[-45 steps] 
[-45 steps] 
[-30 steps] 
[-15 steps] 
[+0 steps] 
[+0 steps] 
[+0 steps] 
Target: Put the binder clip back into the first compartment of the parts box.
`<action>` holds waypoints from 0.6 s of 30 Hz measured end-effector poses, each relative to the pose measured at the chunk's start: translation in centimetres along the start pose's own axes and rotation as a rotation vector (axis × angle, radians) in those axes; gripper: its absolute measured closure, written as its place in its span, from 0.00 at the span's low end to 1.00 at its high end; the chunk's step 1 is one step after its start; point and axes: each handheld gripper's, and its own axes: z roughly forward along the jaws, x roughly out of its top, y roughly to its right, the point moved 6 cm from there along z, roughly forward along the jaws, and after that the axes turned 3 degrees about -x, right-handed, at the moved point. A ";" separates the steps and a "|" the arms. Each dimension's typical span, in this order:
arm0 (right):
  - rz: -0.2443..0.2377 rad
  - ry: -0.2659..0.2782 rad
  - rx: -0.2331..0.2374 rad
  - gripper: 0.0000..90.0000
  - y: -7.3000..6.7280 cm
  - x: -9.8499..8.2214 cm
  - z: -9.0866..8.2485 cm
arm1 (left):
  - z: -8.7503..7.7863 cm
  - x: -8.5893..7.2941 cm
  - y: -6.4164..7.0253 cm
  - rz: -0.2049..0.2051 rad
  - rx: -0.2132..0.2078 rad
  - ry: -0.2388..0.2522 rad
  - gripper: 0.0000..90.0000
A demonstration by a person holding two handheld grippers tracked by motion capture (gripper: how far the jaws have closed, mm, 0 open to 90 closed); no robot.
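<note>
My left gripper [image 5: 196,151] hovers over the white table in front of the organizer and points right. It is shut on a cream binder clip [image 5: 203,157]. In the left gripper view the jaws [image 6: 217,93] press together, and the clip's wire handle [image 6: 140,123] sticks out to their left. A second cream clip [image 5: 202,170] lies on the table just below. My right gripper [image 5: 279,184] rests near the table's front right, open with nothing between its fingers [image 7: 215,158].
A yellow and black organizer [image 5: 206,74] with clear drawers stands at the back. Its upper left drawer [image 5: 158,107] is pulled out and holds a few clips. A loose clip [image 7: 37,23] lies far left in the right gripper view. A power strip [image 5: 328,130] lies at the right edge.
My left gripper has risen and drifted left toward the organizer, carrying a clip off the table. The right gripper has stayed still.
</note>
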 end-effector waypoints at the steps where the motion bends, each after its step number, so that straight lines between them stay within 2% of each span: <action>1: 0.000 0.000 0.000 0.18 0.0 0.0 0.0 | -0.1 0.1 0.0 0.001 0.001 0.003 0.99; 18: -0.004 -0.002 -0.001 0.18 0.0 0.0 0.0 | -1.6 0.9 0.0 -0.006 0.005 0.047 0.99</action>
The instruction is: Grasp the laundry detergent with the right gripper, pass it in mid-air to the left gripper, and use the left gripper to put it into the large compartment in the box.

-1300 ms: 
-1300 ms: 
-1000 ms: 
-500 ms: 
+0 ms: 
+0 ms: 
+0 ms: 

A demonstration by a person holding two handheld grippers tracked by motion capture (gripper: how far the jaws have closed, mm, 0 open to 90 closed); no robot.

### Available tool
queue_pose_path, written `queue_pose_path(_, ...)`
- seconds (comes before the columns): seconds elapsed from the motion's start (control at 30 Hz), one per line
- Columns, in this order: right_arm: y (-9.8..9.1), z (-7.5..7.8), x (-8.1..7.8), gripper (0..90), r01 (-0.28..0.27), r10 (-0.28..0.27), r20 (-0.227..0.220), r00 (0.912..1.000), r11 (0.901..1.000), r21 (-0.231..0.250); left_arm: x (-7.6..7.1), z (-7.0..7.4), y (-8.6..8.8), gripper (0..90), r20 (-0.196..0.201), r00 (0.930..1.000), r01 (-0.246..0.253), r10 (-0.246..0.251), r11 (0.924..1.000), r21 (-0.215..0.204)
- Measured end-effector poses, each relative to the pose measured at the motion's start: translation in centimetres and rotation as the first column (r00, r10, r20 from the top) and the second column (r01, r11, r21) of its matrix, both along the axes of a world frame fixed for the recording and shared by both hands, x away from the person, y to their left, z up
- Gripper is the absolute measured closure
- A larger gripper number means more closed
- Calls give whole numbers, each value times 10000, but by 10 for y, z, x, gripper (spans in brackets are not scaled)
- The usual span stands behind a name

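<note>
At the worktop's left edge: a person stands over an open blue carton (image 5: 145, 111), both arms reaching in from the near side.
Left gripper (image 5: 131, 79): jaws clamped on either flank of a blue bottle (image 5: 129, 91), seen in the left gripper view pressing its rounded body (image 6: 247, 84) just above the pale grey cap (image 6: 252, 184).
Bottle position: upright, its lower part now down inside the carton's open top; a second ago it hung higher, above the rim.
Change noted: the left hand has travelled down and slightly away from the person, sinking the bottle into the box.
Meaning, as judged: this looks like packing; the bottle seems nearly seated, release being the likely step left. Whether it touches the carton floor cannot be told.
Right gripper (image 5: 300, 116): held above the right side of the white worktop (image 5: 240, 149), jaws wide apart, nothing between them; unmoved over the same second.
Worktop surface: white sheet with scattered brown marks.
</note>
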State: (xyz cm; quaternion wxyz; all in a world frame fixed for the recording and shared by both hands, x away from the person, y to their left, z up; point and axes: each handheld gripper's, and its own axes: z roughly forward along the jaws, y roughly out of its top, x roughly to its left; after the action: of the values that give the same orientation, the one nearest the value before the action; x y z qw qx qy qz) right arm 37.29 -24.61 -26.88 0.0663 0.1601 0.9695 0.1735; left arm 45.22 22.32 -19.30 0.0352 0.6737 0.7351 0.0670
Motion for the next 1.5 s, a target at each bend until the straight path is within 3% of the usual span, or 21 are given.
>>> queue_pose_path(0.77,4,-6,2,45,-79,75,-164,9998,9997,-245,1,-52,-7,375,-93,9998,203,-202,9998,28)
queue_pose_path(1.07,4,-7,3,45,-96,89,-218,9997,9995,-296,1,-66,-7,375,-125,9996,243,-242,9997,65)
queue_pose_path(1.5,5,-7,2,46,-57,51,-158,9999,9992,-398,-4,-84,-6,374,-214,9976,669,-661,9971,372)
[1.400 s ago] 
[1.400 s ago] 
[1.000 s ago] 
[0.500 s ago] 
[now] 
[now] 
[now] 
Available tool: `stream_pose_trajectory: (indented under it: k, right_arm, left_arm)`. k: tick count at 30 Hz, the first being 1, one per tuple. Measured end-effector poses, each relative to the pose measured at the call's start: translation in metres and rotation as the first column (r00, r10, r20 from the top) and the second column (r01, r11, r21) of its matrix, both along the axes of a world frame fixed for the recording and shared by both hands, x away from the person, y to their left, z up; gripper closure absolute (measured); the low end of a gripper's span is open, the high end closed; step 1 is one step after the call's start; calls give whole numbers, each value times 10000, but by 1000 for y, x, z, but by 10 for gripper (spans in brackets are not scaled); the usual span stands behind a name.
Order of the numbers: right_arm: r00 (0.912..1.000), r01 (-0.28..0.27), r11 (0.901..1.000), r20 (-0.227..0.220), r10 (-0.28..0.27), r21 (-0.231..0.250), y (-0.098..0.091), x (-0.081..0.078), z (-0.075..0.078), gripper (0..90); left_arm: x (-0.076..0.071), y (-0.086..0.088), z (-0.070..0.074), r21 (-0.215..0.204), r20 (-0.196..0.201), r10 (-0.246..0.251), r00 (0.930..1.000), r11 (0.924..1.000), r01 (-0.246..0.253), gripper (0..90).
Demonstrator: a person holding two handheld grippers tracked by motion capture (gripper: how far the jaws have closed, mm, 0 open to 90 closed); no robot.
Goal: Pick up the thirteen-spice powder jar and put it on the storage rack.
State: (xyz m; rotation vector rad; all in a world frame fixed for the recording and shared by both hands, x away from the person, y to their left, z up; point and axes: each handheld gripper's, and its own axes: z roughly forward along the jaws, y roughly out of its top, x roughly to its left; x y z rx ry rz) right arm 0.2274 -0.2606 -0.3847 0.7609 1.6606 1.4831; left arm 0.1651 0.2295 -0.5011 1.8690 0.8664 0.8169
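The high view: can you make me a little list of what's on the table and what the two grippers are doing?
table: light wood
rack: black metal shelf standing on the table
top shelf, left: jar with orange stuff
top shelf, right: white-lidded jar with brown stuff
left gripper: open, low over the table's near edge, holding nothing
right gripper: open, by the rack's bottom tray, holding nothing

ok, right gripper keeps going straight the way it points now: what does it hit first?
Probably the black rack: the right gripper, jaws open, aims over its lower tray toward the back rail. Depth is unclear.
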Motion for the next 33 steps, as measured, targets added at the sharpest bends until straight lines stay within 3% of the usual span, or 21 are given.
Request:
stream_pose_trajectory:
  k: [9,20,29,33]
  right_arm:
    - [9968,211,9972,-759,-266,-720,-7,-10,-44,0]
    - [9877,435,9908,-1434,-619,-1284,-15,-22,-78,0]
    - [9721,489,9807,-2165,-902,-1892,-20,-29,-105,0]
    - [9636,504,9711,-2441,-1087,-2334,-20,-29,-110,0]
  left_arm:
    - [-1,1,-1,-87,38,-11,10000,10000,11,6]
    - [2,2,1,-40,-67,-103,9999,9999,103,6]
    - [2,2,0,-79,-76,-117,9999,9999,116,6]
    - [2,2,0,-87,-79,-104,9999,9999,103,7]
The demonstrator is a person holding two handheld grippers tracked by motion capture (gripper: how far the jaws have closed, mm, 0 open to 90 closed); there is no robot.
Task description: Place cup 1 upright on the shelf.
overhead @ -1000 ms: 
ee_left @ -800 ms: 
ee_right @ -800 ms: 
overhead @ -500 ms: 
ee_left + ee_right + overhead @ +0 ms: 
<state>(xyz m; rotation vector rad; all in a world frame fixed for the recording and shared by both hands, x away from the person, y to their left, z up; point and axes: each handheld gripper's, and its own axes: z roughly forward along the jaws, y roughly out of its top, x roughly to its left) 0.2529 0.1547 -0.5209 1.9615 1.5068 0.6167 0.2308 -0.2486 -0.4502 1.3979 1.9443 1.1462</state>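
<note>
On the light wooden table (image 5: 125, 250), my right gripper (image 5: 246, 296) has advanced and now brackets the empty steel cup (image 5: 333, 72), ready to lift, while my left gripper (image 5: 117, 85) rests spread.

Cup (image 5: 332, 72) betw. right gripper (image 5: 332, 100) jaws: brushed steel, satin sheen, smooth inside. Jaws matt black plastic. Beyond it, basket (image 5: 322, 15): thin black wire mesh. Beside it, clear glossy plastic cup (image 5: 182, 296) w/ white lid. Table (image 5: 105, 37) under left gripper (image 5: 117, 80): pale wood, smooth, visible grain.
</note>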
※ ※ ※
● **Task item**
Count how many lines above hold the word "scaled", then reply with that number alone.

● **Answer to this task**
2